Training and Deploying a Text Classification model using Amazon SageMaker Pipelines

Background

Amazon SageMaker Pipelines makes it easy for data scientists and engineers to build, automate, and scale end-to-end machine learning workflows. Machine learning workflows are complex, requiring iteration and experimentation across each step of the machine learning process, such as exploring and preparing data, experimenting with different algorithms, training and turning models, and deploying models to production. Developing and managing these workflows can take weeks or months of coding and manually managing workflow dependencies can become complex. With Amazon SageMaker Pipelines, data science teams have an easy-to-use continuous integration and continuous delivery (CI/CD) service that simplifies the development and management of machine learning workflows at scale.

In this notebook, we use SageMaker Pipelines to train and deploy a text classification model to predict e-commerce product ratings based on customers’ product reviews. We’ll use BlazingText, one of the SageMaker built-in algorithms, to minimize the amount of effort required to train and deploy the model. BlazingText provides highly optimized implementations of Word2vec and text classification algorithms.

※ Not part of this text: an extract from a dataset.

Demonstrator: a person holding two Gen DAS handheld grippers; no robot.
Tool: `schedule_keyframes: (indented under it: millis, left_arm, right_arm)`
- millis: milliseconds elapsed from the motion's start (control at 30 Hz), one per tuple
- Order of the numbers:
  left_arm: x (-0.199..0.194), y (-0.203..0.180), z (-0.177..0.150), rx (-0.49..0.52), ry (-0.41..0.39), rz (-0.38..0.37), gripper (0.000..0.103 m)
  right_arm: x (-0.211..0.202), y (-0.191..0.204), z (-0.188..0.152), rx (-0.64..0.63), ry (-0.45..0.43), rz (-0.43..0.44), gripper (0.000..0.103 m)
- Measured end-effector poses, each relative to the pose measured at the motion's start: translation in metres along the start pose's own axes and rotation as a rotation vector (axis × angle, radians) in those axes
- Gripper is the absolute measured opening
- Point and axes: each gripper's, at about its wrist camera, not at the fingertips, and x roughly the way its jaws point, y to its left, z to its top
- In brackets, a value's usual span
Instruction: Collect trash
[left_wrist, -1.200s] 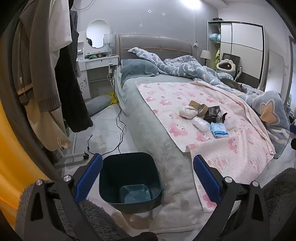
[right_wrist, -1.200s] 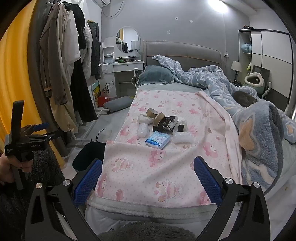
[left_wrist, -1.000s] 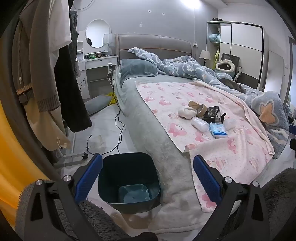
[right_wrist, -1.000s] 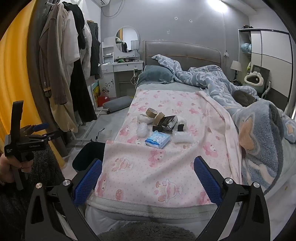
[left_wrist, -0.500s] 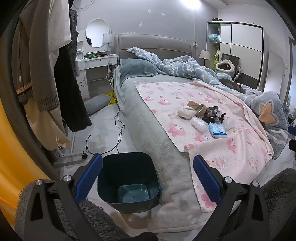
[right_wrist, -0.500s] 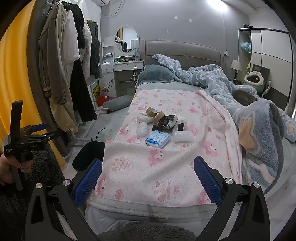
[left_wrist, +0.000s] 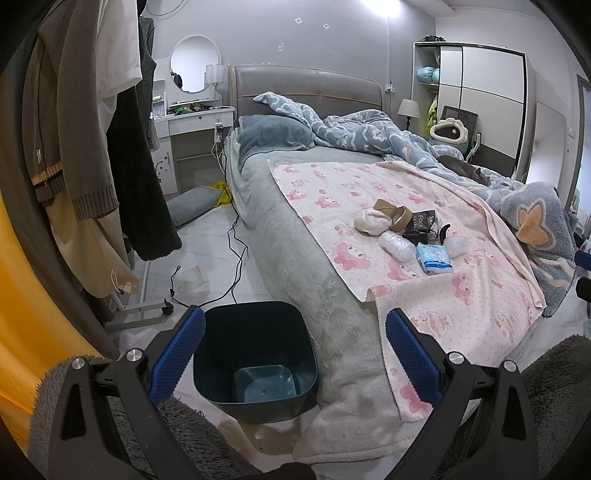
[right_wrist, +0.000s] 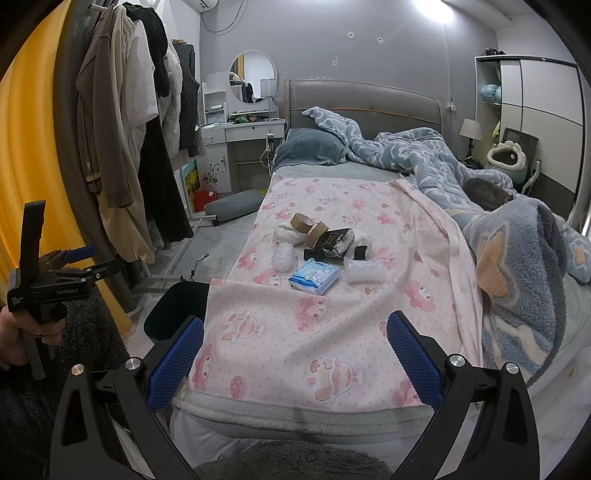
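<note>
A heap of trash lies on the pink blanket (right_wrist: 332, 321) in the middle of the bed: a blue tissue pack (right_wrist: 314, 275), clear bubble wrap (right_wrist: 364, 270), a black packet (right_wrist: 334, 240), cardboard tape rolls (right_wrist: 301, 223) and white wads (right_wrist: 286, 233). The same heap shows in the left wrist view around the tissue pack (left_wrist: 433, 257). A dark teal bin (left_wrist: 255, 354) stands on the floor by the bed's corner, under my open left gripper (left_wrist: 293, 356). My right gripper (right_wrist: 293, 356) is open over the foot of the bed, well short of the heap.
Clothes hang on a rack (left_wrist: 92, 147) at the left, beside a yellow curtain (right_wrist: 26, 147). Cables (left_wrist: 236, 258) trail on the floor. A blue duvet (right_wrist: 424, 162) and a fleece throw (right_wrist: 524, 280) cover the bed's right side. A hand (right_wrist: 18, 332) holds the left gripper.
Both views have shifted very slightly; the grippers stay open and the heap and bin have not moved.
</note>
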Motion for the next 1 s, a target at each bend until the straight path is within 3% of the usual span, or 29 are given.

To train the model, we’ll use a sample of data containing e-commerce reviews and associated product ratings. This data has been generated by customers that have rated products on a scale between 1 (worst) and 5 (best), and have left a short review. Our pipeline will start with processing the data for model training and will proceed with model training, evaluation, registry and deployment. The Women’s E-Commerce Clothing Reviews dataset has been made available under a Creative Commons license. A copy of the dataset has been saved in a sample data Amazon S3 bucket. In the first section of the notebook, we’ll walk through how to download the data and get started with building the ML workflow as a SageMaker pipeline.

Contents

Project setup

In this section, we’ll install some necessary packages, set parameters that we can use in the pipeline and download the training data.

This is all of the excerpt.